Switching to a slightly larger 7×7 MLP leaves accuracy largely unchanged.
Using both MLPs together increases accuracy to 45.7 AR.
Increasing mask output size from 14×14 to 28×28 increases AR another point (larger sizes begin to degrade accuracy).
Finally, doubling the training iterations increases AR to 48.1.

Table 6.
Instance segmentation proposals evaluated on the first 5k COCO val images.
All models are trained on the train set.
DeepMask, SharpMask, and FPN use ResNet-50 while Instance-FCN uses VGG-16.
DeepMask and SharpMask performance is computed with models available from https://github.com/facebookresearch/deepmask (both are the ‘zoomvariants).
^† Runtimes are measured on an NVIDIA M40 GPU, except the InstanceFCN timing which is based on the slower K40.

Table 6
We also report comparisons to DeepMask [27], Sharp-Mask [28], and InstanceFCN [4], the previous state of the art methods in mask proposal generation.
We outperform the accuracy of these approaches by over 8.3 points AR.
In particular, we nearly double the accuracy on small objects.

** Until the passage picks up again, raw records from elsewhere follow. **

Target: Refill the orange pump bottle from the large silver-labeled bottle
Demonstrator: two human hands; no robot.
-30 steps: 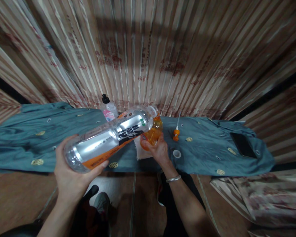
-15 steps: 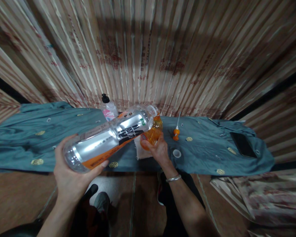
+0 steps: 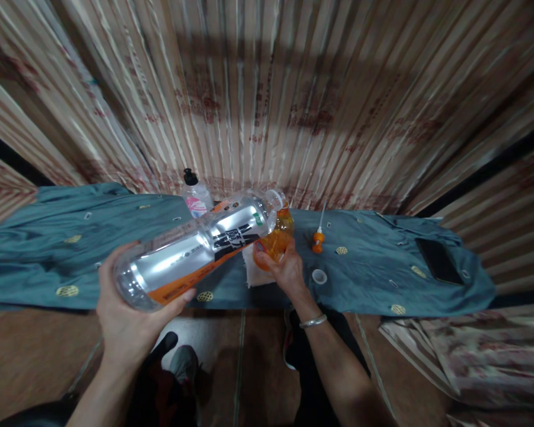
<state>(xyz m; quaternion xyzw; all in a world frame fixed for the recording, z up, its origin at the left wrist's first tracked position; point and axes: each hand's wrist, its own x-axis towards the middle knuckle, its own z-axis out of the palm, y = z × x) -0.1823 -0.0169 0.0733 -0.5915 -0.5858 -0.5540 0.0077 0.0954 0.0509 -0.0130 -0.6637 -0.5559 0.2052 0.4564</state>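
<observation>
My left hand [image 3: 131, 314] is wrapped round the base of a large clear plastic bottle [image 3: 200, 252] with a silver and orange label. The bottle is tilted, its uncapped mouth pointing up and right, over the neck of an orange bottle [image 3: 279, 240]. Whether the two mouths touch, I cannot tell. My right hand [image 3: 289, 270] grips the orange bottle, which stands on a folded pale cloth [image 3: 254, 276]. Right of it lie an orange pump top [image 3: 318, 240] with a thin tube and a white bottle cap [image 3: 319, 276].
A clear bottle with a black cap [image 3: 197, 198] stands at the back, left of the silver-labelled one. A dark phone [image 3: 438, 261] lies at the right on the blue-green tablecloth [image 3: 369, 267]. A pleated patterned curtain [image 3: 267, 101] hangs behind.
</observation>
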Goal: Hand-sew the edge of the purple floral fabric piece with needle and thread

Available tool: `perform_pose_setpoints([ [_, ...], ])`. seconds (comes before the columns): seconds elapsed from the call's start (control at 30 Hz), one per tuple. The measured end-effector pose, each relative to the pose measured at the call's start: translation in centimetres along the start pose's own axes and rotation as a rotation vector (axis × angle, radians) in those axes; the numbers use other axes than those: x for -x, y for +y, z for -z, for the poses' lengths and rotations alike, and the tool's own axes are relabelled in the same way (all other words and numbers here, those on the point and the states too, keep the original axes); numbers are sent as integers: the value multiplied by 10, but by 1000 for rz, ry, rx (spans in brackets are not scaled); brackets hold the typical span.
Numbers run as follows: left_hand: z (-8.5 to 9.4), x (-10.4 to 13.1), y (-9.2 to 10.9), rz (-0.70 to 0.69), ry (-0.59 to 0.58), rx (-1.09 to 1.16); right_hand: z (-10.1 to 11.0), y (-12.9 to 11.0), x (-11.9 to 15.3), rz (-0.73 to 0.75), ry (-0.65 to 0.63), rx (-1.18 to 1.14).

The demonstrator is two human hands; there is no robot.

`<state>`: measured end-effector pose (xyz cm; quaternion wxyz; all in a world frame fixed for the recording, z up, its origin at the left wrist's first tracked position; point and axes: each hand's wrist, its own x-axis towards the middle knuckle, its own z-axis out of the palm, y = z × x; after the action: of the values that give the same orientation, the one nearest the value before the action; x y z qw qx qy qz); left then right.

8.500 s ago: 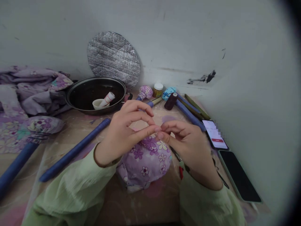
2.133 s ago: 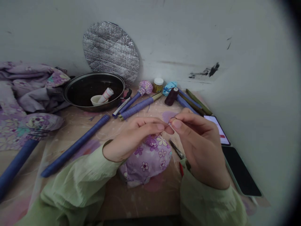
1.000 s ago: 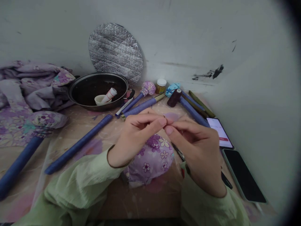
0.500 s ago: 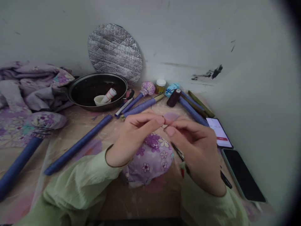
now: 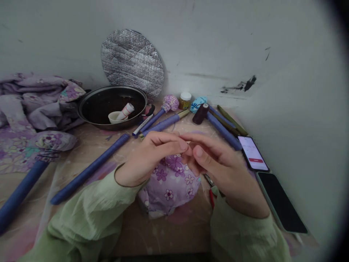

Existing mask proposal methods [27, 28, 4] are based on densely sampled image pyramids (e.g., scaled by 2^{\lbrace −2:0.5:1 \rbrace} in [27, 28]), making them computationally expensive.
Our approach, based on FPNs, is substantially faster (our models run at 6 to 7 FPS).
These results demonstrate that our model is a generic feature extractor and can replace image pyramids for other multi-scale detection problems.

7. Conclusion

We have presented a clean and simple framework for building feature pyramids inside ConvNets.
Our method shows significant improvements over several strong baselines and competition winners.
Thus, it provides a practical solution for research and applications of feature pyramids, without the need of computing image pyramids.
Finally, our study suggests that despite the strong representational power of deep ConvNets and their implicit robustness to scale variation, it is still critical to explicitly address multi-scale problems using pyramid representations.